**** RAW DATA
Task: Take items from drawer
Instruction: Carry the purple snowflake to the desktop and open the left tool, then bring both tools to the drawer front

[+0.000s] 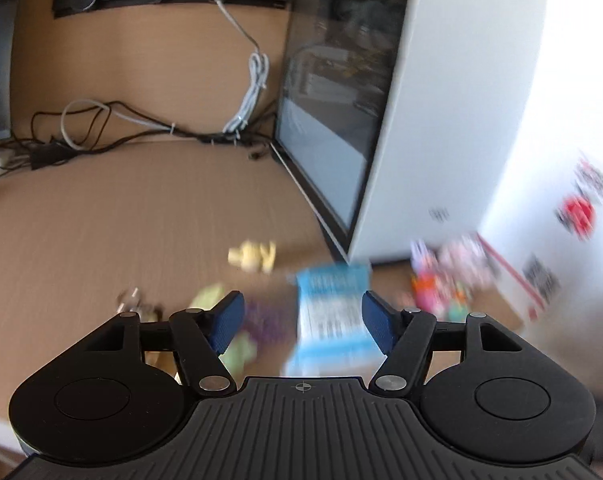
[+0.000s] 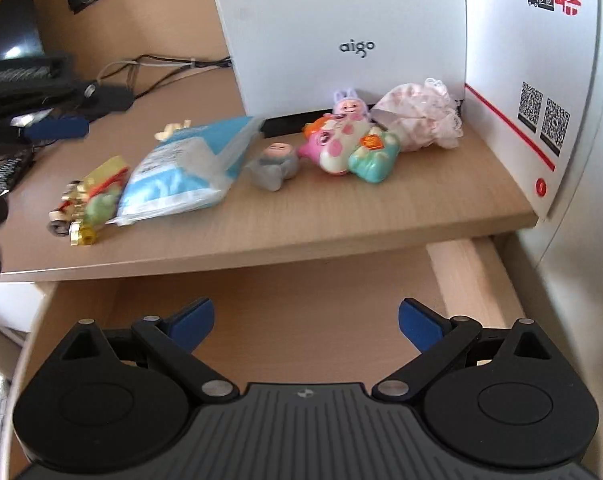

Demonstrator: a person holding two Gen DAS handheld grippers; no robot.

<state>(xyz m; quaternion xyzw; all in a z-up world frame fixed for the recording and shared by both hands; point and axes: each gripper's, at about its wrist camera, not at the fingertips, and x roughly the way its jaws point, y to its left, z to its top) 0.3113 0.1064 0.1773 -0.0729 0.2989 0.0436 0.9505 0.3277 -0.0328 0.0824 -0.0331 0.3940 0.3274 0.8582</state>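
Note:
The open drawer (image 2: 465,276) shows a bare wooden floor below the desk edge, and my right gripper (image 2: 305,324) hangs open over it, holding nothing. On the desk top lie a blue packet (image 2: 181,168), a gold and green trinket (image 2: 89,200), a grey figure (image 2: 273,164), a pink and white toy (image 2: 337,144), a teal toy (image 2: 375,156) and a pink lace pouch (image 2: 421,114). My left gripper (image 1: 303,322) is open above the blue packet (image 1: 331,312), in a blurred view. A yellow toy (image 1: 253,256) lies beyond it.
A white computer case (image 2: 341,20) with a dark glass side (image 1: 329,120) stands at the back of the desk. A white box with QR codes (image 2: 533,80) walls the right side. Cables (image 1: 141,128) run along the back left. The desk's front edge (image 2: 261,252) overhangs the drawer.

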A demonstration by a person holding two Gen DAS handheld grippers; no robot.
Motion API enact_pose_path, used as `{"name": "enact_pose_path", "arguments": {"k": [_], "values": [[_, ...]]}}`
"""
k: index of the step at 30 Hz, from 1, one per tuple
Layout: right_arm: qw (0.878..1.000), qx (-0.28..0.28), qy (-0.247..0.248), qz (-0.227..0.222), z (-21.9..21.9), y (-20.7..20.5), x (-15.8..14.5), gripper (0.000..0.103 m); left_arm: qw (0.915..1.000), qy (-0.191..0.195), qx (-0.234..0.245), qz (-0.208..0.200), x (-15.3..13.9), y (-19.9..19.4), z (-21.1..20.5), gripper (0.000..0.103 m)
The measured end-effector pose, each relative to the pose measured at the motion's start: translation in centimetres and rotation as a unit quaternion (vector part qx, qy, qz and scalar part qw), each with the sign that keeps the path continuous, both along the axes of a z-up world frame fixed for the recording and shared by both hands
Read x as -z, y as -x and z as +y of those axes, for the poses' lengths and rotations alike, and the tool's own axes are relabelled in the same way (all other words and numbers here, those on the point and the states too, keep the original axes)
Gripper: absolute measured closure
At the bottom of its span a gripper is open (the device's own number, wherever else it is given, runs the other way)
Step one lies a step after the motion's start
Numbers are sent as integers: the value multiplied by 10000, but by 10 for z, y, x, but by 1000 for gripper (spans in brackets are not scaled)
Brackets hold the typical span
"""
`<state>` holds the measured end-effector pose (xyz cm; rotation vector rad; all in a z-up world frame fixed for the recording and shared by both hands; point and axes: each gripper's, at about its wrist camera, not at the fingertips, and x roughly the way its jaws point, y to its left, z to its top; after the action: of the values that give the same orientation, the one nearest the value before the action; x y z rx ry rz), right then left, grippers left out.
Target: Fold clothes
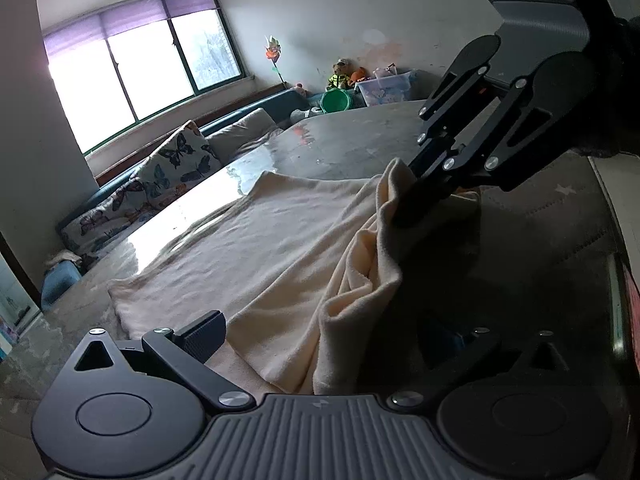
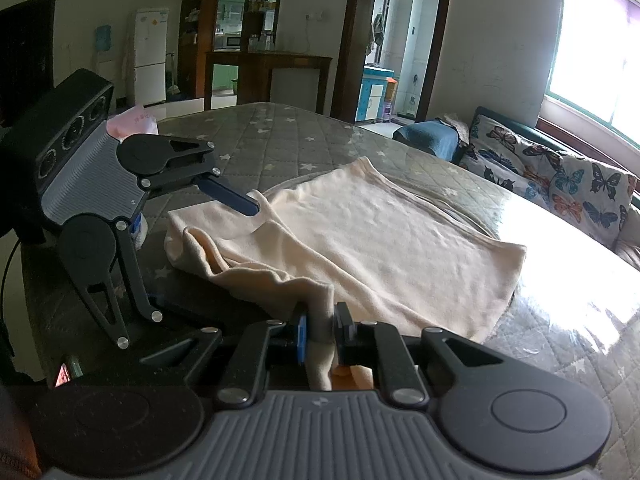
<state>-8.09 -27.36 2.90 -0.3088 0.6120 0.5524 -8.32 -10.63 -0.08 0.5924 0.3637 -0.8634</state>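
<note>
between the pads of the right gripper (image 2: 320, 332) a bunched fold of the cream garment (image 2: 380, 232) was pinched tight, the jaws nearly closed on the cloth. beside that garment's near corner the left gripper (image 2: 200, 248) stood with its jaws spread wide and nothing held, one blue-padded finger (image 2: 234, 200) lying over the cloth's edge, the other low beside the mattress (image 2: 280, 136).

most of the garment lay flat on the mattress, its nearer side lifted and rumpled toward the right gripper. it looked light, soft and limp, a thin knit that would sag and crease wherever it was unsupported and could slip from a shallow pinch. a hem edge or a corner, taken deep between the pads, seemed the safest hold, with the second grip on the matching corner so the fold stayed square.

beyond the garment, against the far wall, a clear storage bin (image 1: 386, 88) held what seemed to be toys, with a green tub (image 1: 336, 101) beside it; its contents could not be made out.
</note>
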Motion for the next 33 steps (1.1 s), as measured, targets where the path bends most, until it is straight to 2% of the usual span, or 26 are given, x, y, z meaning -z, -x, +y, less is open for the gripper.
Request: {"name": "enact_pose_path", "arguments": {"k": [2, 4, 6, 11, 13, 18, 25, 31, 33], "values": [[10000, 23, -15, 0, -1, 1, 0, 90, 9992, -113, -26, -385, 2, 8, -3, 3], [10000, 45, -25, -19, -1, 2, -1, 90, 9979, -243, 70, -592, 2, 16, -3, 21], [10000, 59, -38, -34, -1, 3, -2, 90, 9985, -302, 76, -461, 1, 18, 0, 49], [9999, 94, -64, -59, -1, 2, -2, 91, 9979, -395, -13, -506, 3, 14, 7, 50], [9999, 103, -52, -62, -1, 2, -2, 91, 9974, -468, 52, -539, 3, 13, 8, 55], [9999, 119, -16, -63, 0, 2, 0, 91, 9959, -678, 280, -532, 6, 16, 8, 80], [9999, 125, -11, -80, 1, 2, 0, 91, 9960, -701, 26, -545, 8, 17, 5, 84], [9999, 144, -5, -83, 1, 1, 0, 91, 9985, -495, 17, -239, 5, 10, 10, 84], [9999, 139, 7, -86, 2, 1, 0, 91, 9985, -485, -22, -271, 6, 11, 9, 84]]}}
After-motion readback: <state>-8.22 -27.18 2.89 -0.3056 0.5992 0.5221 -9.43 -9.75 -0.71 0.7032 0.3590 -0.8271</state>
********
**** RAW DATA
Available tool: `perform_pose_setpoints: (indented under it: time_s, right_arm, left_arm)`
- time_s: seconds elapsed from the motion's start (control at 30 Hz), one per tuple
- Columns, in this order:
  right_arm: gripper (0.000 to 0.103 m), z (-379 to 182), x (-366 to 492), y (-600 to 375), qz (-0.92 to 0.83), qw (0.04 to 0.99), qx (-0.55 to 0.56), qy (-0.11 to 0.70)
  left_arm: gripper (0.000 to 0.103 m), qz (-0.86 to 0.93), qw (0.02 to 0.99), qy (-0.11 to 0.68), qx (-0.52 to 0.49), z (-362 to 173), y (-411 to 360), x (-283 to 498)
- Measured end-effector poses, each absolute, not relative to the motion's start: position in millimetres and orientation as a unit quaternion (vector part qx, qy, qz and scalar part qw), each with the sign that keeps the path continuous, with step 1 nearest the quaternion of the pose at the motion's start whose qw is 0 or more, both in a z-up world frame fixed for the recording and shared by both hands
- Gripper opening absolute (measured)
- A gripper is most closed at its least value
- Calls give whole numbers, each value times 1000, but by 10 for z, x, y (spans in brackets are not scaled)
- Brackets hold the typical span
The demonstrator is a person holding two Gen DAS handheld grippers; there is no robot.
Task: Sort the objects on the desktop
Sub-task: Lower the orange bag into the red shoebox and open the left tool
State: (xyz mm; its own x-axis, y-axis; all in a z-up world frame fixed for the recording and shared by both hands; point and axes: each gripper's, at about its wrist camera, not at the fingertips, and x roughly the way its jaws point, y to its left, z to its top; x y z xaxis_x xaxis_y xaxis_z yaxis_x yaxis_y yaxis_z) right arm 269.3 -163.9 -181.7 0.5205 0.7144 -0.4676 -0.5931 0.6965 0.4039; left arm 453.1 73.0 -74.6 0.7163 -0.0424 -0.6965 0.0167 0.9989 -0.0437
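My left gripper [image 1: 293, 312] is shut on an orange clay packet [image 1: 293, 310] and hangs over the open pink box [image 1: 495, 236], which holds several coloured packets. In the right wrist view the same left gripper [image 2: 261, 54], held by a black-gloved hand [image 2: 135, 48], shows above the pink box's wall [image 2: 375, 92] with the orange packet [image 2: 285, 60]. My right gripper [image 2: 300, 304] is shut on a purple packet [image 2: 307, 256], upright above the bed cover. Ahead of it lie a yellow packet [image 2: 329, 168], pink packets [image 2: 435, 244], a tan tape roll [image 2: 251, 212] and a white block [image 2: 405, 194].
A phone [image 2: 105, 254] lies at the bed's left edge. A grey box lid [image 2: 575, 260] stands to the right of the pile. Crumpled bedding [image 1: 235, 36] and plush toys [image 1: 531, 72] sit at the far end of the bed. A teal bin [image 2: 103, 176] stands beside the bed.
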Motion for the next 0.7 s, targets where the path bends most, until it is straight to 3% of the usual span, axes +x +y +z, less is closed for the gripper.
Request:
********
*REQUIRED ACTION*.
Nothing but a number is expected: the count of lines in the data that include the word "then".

*OUTPUT BELOW*.
2